Friday, April 13, 2007

Window on Eurasia: Russian Hockey Fans -- Dangerous Nationalists or Simple Hooligans?

Paul Goble

Vienna, April 13 – The loutish behavior of ethnic Russian hockey fans at a match between a Russian team and a Tatar one has stirred debate between those who see such anti-Tatar outbursts as simply an excess of emotion and those who are convinced that such actions threaten ethnic peace in the Russian Federation.
On April 11, Kazan’s Ak Bars ice hockey squad traveled to Magnitogorsk to play that city’s Metallurg team in a championship match. Russian fans held up banners with slogans like “Beat Up the Tatars!” “Don’t Shame the Memory of Ivan the Terrible!” and “Drown the Tatars—Save Russia!” (http://www.regions.ru/news/2068753/)
The federal Sports television channel carried the match, broadcasting pictures of these fans and their banners to a wide audience and provoking outrage among the authorities in Tatarstan, concern by Orthodox and Islamic leaders, and dismissive comments by some Russian politicians.
Immediately after the match, Tatarstan President Mintimir Shaimiyev denounced the behavior of the Russian fans and said that such actions must not be allowed to go unpunished lest they exert an unhealthy influence on relations between Russians and Tatars.
Tatarstan youth affairs minister Marat Bariyev dispatched telegrams of complaint to the Metallurg hockey team, to the Russian Hockey Federation and to the Russian Sports organization expressing Kazan’s outrage at the Russian fans’ “impermissible” actions.
The Regions.ru news agency took the lead in investigating the case and determining the reaction of political and religious leaders to it. In a summary of its findings, the agency said that these banners were the latest in a series of outrageous actions by fans in the Russian Federation.
The news service said that “in recent times,” some Russian sports fans have carried flags “with Nazi symbols” on them and have changed “corresponding slogans.” And it noted that in such gatherings, activities of this kind can prove “difficult to control and have tragic consequences.”
Yuri Sharandin, who heads the Federation Council’s committee on constitutional law, told Regions.ru that in the case of the Magnitogorsk match, there was every basis for bringing charges against those who prepared and held up these signs.

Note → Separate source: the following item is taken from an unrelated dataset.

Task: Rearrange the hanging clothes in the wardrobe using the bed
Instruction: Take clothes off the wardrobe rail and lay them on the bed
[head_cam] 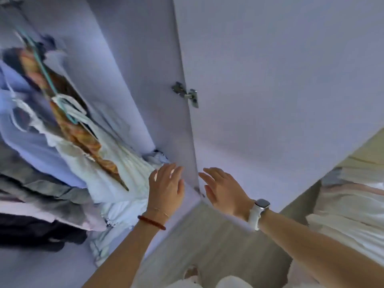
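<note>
The wardrobe stands open, and hanging clothes fill its left part: a white dress (116, 163) with an orange patterned strip (83, 134) on a teal hanger (46, 73), beside a pale blue garment (27, 129) and grey (47, 190) and dark (31, 231) pieces. My left hand (166, 188) reaches with spread, straight fingers toward the white dress's lower edge and holds nothing. My right hand (222, 190), with a white watch on its wrist, is open in front of the wardrobe door's lower corner. The bed (349, 208), with light cloth on it, lies at the right.
The open wardrobe door (280, 80) fills the upper right, with a metal hinge (186, 94) on its inner edge. Folded pale fabric (116, 217) lies on the wardrobe's bottom. Light wood floor (207, 242) runs between wardrobe and bed.
</note>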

And he suggested that the Metallurg club itself should be heavily fined or even disqualified.
His fellow senator, Nikolai Tulayev, who heads the upper house committee on parliamentary activity, agreed: All this is “dangerous,” he said, because it can quickly spread from sports arenas to every day life. Consequently, the authorities must “react to this in the harshest way possible.”
Senator Issa Kostoyev, a member of the Federation Council’s security committee, took a similar position. He told Regions.ru that the use of such slogans must be nipped in the bud. Otherwise, he suggested, calls for “’Beating Up the Tatars’” will be followed by calls to “beat up” Ukrainians, Kazakhs, Chechens, Negroes, Jews, and so on.”
But not all of the members of the upper chamber of the Russian parliament agreed. Anatoliy Lyskov, who chairs that body’s committee on legal and judicial questions, said “only people of Tatar nationality could conceive such slogans as nationalistic.”
Instead, he said, these slogans were a kind of “sports humor.” He noted that earlier fans had changed “Beat Up the Georgians” when that republic’s team was in Moscow or urged that “Let Us Remind the Swedes of Poltava” when a Russian team played Sweden.
But despite his general conclusion, Lyskov acknowledged that “it is possible” that such slogans could have unfortunate consequences.
Members of the Duma were also divided on the banners displayed in Magnitogorsk. Aleksandr Chuyev, the deputy head of the committee on social groups and religious organizations, said what had happened at the Ak Bars-Metallurg game was “a purely hooligan-like situation,” reflecting “an absence of culture.”
Gennadiy Gudkov, a member of the Duma security committee, agreed that the slogans of the Magnitogorsk fans were insulting, but given that those who held them up were mostly young people, “it is not worth speaking about extremism in this case.” “Making a tragedy out of it” by bringing serious charges is thus a mistake, he said.
And Yevgeniy Roizman, another member of the Duma security committee, was similarly inclined. The slogans the fans held up at the Magnitogorsk match were indeed “swinish,” he said. But “it is not necessary to turn one’s attention on the behavior of the fans.”
Two religious leaders also weighed in on this issue in comments to the news service. Father Vsevolod Chaplin, the deputy head of the External Affairs Department of the Moscow Patriarchate, denounced the appearance of these slogans: “Russia is unthinkable without the Tatars,” a community that supports inter-religious peace.
And Gusman-khazrat Iskhakov, the head of the Muslim Spiritual Directorate (MSD) of Tatarstan, said that what struck him most about this case was “the very strange behavior of the militiamen of the Urals city.” Had they been doing their jobs, those responsible would have been at least detained, but that did not happen.
“The reaction from the procuracy and the Ministry of Internal Affairs toward extremists ‘showing themselves’ at hockey matches must be quick,” Iskhakov said. If not, bystanders are likely to conclude that officials have given a kind of permission for actions of this kind.
Should that happen, the situation in the multi-national Russian Federation might quickly get out of hand.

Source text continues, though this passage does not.